Curriculum Implementation (see also Long Term Plans)
At the start of year 7 all pupils complete the online safety alliance e-safety course, outlining relevant aspects of e-safety content. Pupils then complete their first Scratch based mini-projects, where they are introduced to several computing concepts such as loops, variables, and Boolean operators. Pupils also complete projects on binary numbers, and research important stages/key people in the development of modern computer systems. Pupils then gain experience of stop frame animation techniques, and website design where they complete projects based on realistic situations or client briefs. Pupils complete a second more advanced set of Scratch based mini-projects, which encourage them to consolidate their learning, and consolidate programming constructs. To complete year 7 pupils are introduced to Python coding language, to understand the principles of textual programming, and are then introduced to industry standard game design engine software (Fusion 2.5) which they will use to create an interactive game.
During year 8 pupils continue to develop their creative & game skills by designing and creating a bespoke game design using Fusion 2.5 software, and continue to develop their Python coding skills through completion of several Python coding based mini-projects. They then gain experience of a second textual coding language, Html where they experience how to create and design websites through html & css code. Pupils finish key stage 3 by completing a video editing project, where they develop their research & analysis skills, and learn how to create a promotional video for a specific client brief.
All projects are continually throughout the year, and pupils receive regular written feedback. Each pupil has their own assessment profile where results are displayed, together with written comments and feedback from staff explaining how they can improve. Pupils also complete their own learning log throughout each year, outlining what is delivered in projects, and how they have responded to teacher feedback.
The aim of the key stage 3 curriculum content is to enable pupils to develop both their creative and problem solving skills through the use of ICT & coding. It encourages all ability ranges to experience and enjoy the project content, whilst preparing them for option choices in year 8.
Key Stage 4
During KS4 two pathways are available in ICT & computing; OCR Cambridge National in Creative iMedia (levels 1&2) graded Pass level 1 up to Distinction Star level 2, and OCR GCSE Computer Science, graded 9-1.

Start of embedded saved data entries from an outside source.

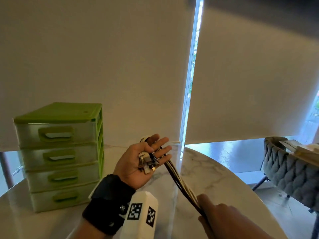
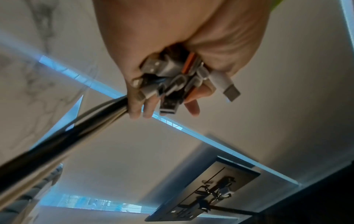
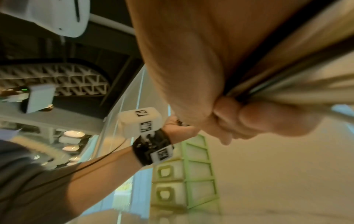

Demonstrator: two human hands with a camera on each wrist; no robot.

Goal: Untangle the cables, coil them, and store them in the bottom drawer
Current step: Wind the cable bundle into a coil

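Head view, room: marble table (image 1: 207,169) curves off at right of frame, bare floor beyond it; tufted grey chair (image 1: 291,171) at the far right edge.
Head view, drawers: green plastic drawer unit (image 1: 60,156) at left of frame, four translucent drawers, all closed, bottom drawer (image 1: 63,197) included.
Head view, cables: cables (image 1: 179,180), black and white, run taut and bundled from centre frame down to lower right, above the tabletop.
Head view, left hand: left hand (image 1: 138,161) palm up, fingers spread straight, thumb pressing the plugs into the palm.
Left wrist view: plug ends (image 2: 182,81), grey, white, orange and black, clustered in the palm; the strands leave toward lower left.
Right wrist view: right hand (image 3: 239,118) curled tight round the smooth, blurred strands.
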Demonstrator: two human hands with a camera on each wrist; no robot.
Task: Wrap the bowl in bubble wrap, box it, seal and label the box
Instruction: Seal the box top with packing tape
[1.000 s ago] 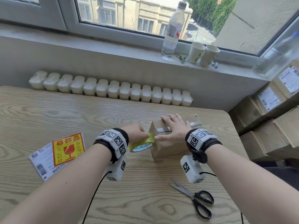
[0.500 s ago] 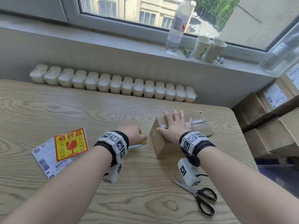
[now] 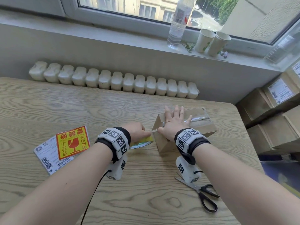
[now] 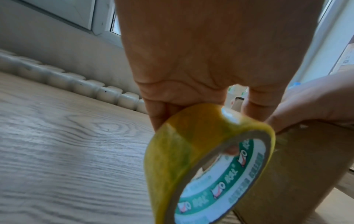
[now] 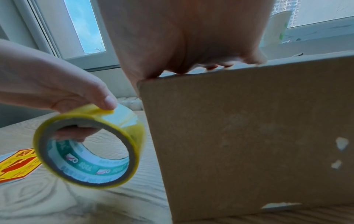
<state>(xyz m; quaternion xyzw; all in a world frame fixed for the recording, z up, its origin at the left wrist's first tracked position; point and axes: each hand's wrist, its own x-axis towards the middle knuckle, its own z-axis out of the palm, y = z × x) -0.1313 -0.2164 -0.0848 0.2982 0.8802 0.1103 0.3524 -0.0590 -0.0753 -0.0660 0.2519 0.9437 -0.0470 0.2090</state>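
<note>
A closed brown cardboard box (image 3: 199,127) stands on the wooden table (image 3: 81,111), with a strip of clear tape (image 3: 200,118) along its top seam. My right hand (image 3: 174,122) lies flat on the box's top, fingers spread. My left hand (image 3: 137,131) grips a yellow tape roll (image 3: 142,142) just left of the box (image 5: 249,136); the thumb sits on the roll (image 5: 88,148) and fingers pass through its core. A stretch of tape runs from the roll (image 4: 208,163) to the box's left edge. The bowl is hidden.
A red-and-yellow fragile sticker (image 3: 73,142) lies on a white shipping label (image 3: 48,157) at the left. Black-handled scissors (image 3: 203,194) lie near my right forearm. A bottle (image 3: 177,21) and paper cups (image 3: 212,42) stand on the sill. Stacked boxes (image 3: 276,120) are at the right.
The left hand has drawn the tape roll down and left off the box's edge. The right hand slid further onto the top and flattened with spread fingers.
</note>
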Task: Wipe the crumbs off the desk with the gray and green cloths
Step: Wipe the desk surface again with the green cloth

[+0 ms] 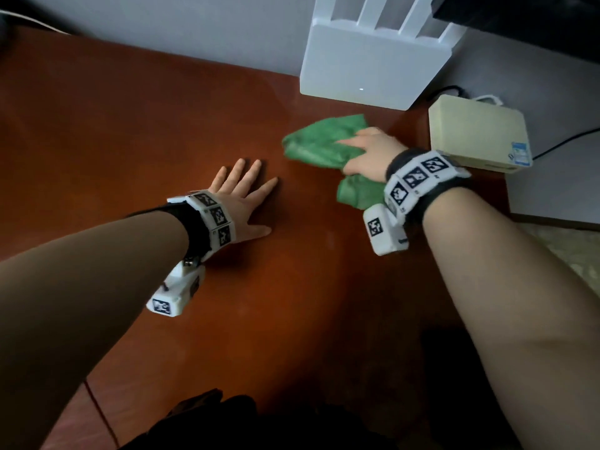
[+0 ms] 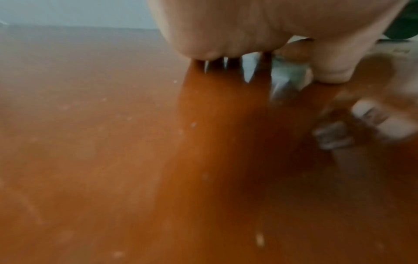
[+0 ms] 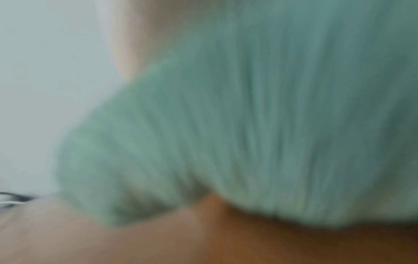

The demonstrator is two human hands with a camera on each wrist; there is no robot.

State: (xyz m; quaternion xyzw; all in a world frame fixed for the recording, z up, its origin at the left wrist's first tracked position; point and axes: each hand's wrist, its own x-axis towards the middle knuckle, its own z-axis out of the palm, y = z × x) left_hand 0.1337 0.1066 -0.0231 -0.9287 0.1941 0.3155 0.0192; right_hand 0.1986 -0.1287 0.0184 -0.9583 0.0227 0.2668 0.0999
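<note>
My right hand (image 1: 367, 154) lies on a bunched green cloth (image 1: 315, 144) at the back right of the reddish-brown desk (image 1: 130, 125); its index finger stretches over the cloth while the thumb pinches a fold. The right wrist view is blurred and filled by the green cloth (image 3: 248, 125) on the desk. My left hand (image 1: 246, 193) rests flat on the desk's middle, fingers spread, holding nothing. Its palm (image 2: 271, 26) shows in the left wrist view above small pale crumbs (image 2: 259, 239) scattered over the wood. No gray cloth is in view.
A white router (image 1: 367, 63) stands against the wall just behind the green cloth. A beige box (image 1: 477, 131) with cables (image 1: 565, 141) sits to its right, close to my right wrist. A dark object (image 1: 207, 417) lies at the desk's near edge.
</note>
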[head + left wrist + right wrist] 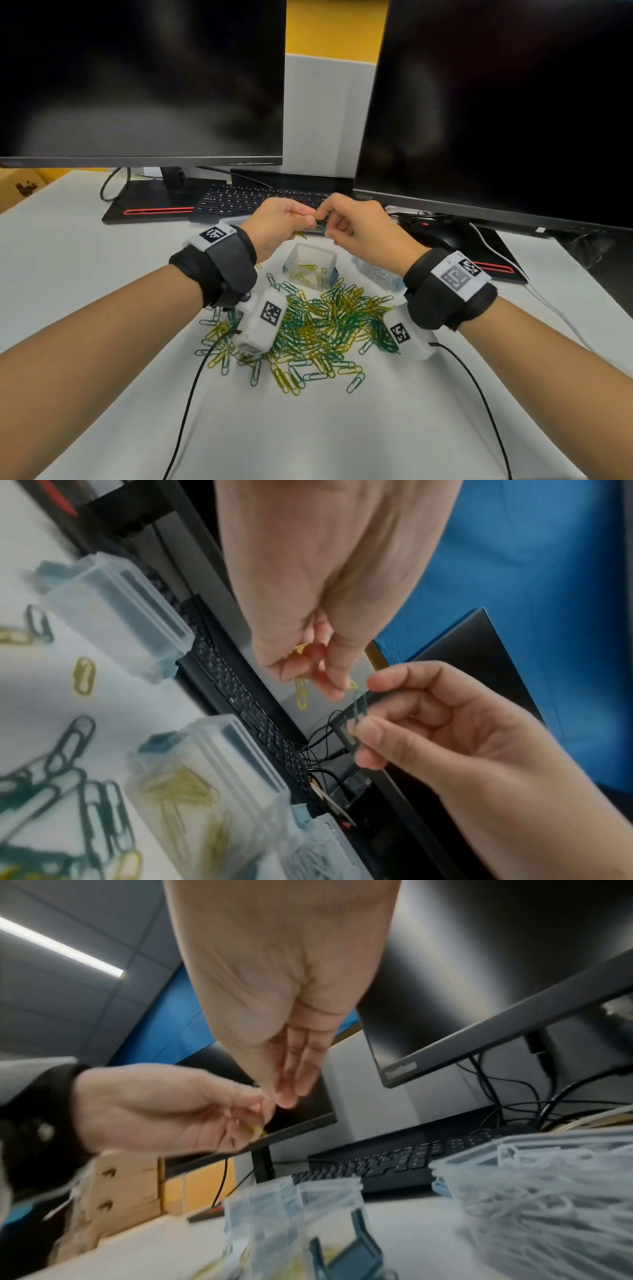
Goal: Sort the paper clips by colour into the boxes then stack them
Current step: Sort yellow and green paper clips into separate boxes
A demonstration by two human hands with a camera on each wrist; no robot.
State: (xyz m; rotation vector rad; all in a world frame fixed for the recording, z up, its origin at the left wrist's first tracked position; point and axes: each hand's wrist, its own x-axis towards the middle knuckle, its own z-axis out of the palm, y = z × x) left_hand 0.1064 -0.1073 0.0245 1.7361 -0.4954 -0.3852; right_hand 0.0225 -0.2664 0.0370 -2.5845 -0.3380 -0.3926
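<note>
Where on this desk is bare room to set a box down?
Bare patches: the near strip of desk before the clip pile, and the left side beside the left hand. Crowded: the pile, the yellow-clip box, and the keyboard behind.

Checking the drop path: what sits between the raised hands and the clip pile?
The open clear box holding yellow clips, seen in the head view.

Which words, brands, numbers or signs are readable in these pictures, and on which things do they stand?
"ThinkVision": on the right monitor's lower bezel, blurred, only roughly legible.
Square black-and-white code markers, no words: on the wrist bands and wrist cameras.
Keyboard key legends: too small to read.
Dark print on the cardboard box: not readable.
Nothing else is legible.
</note>
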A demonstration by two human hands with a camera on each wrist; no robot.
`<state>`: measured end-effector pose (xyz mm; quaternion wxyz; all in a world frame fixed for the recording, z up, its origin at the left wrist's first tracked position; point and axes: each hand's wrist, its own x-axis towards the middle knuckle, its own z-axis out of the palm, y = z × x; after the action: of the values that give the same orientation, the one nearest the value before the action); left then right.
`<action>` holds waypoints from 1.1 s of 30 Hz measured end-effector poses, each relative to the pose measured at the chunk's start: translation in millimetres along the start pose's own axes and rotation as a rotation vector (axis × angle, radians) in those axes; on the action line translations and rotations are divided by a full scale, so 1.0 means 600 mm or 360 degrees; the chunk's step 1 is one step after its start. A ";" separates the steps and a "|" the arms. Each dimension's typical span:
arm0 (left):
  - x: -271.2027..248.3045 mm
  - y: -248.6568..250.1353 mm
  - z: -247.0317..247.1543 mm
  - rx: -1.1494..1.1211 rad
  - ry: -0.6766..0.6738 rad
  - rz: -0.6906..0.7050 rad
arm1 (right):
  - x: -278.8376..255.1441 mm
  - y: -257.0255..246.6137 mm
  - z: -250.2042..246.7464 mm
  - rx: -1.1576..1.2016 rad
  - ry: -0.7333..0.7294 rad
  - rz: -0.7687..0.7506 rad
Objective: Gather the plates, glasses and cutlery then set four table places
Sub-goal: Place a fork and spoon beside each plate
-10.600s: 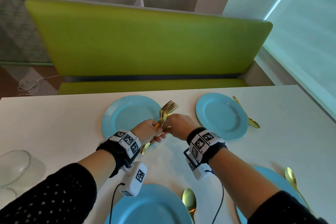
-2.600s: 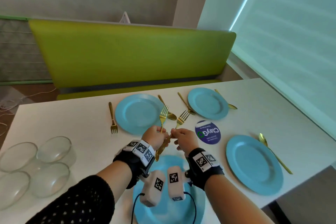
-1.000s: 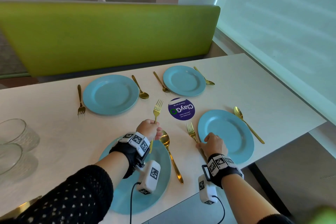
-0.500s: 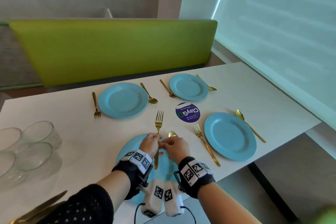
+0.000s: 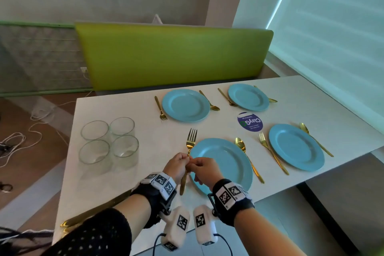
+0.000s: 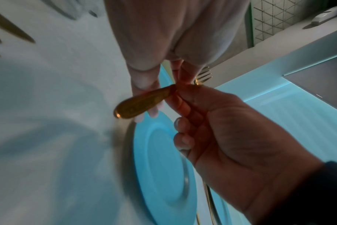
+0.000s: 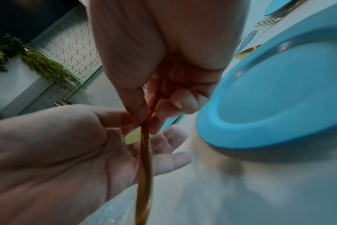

Curriculum Implementation (see also Long Term Plans)
The OCR Creative iMedia course is assessed through project work based tasks initially during year 9, and then pupils complete the three controlled coursework based assignments during year 10 and year 11. Units R082 (Digital Graphics), R085 (Multi-page website design), and R092 (Digital Game Creation) are assessed using the course specification criteria. Pupils also complete the mandatory R081 Pre-production documents external exam in January of year 11, and have one opportunity to retake this if necessary during the summer exam period. Each unit in Creative iMedia constitutes 25% of the final assessment result.
The OCR GCSE in computer science is assessed through both project work and individual unit assessments during year 9. During year 10 pupils then learn a range of different theory content required for Unit 1, & Unit 2 including topics such as systems architecture, memory, storage, and network topologies, in combination with continued Python challenges & projects. The mandatory 20 hour coursework based project is completed at the start of year 11, and then pupils prepare for the two external exams during the summer exam window, both of which constitute 50% towards the final assessment result.
Courses delivered in key stage in recent years (EdExcel level 2 Certificate in Digital Applications) and OCR GCSE computing have been extremely successful. During 2018 pupils achieved 100% A*-C grades in CiDA, with 41% achieving A*-A grades. In 2019 pupils achieved 100% A*-C, 40% A*-A, and 27% A* grades. As a result of the curriculum offered in Key Stage 4 a number of students elect to further their studies in both computer science, and game design courses at Key Stage 5.